# newbie from Canada



## zeddy (Nov 23, 2009)

I have absolutely no experience, I was over at a friends place on the weekend and he just finished preparing some deer sausage in his little chief, One smell and I was hooked, I have a primary interest in smoking game meat but I am open to anything. I bought a little chief to get started and help me decide what I really want.
Any help or comments are appreciated


----------



## evo 9 guy (Nov 23, 2009)

Welcome to SMF. A lot useful information here. Once the neighbors get a wiff of the Q your going to need a bigger smoker.


----------



## alx (Nov 23, 2009)

Welcome to SMF.We enjoy questions and love the Q-View...


----------



## fire it up (Nov 23, 2009)

Welcome zeddy, plenty of recipes and folks who know how to do amazing things with smoking game meats.


----------



## mballi3011 (Nov 23, 2009)

First off welcome Zeddy to *SMF*. You'll like it here cause there are abunch of good folks here that would just love to help you out with just about anything to do with smoking. We really like to have newbies here because they can bring in a new propective to how things are done. There's nothing like a new set of eyes to give and new way to make things that little differant to make things alittle better. So I hope you know about the *Qview* here. 
http://www.smokingmeatforums.com/for...ad.php?t=58920
Here's a link to photobucket it's free and easy to download pictures. Then if your really new to smoking Look up the E-course. 
http://www.smokingmeatforums.com/for...play.php?f=127
It's also free and it will give you the basics of smoking. So after all of that you just need to go grab something to smoke and if you have any question just post them here and we will answer it quickly so you don't have any mishaps with your smoke. 
Welcome To Your New Addiction


----------



## toxie (Nov 23, 2009)

Welcome to SMF!! Lots of good folks and information here...


----------



## zeddy (Nov 23, 2009)

Thanks for all the comments, I have already subscribed to the five day course.
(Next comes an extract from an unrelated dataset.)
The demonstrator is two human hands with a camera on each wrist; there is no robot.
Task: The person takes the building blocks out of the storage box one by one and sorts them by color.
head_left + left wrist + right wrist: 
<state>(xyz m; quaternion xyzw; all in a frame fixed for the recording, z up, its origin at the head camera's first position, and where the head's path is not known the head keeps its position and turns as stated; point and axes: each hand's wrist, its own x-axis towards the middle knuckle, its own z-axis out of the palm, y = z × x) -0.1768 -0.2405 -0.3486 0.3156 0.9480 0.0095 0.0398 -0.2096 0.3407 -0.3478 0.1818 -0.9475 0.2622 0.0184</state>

I cant wait to have some pictures to post soon!


----------



## blue (Nov 23, 2009)

Welcome aboard, Zeddy.


----------



## beer-b-q (Nov 24, 2009)

Welcome, Glad to have you with us. This is the place to learn, lots of good info and helpful friendly Members.

For Those of you New to Smoking, be sure to check out Jeff's 5 Day Smoking Basics eCourse.
Click Here it's "FREE"... 5 Day eCourse

Everyone here enjoys seeing the Qview so be sure to post plenty of pics... 

Large ones that us old people with bad eyes can see.

When you uploading to Photobucket I always use the Large IMG setting, 640 x 480 it is a nice size...

How to post Qview to Forum:



For Step By Step Instructions On Posting Qview Check Out This Tutorial

http://www.smokingmeatforums.com/for...ad.php?t=82034


----------



## gnubee (Nov 24, 2009)

Welcome from out here in The Okanagan Valley  BC, what province are you from?

Any relation to the Zellers Christmas bear? LOL

I have a Zeddy bear sitting on my desk because my sister in law is a manager at Zellers.

The little Chief is a fine smoker because it can easily maintain lower temps. I bought mine to do salmon with. For fish I don't think you can get a better smoker. However for smoking things like Roasts, ribs or poultry you will probably need a smoker that can maintain higher temperatures. Poultry really needs a smoker that can max out at or above 250f and even better if it can get to 300f or more. Ribs , pork butts , brisket etc do well around 212f - 250f for low and slow smoking. You will get lots of differing opinions on the exact correct temperatures, the best type of wood , the best type of smoker etc. Part of the fun of it all is deciding which formula is best for you.

Remember we love qview. ( pictures of your smokes )

Check this link http://www.smokingmeatforums.com/for...ad.php?t=81585


----------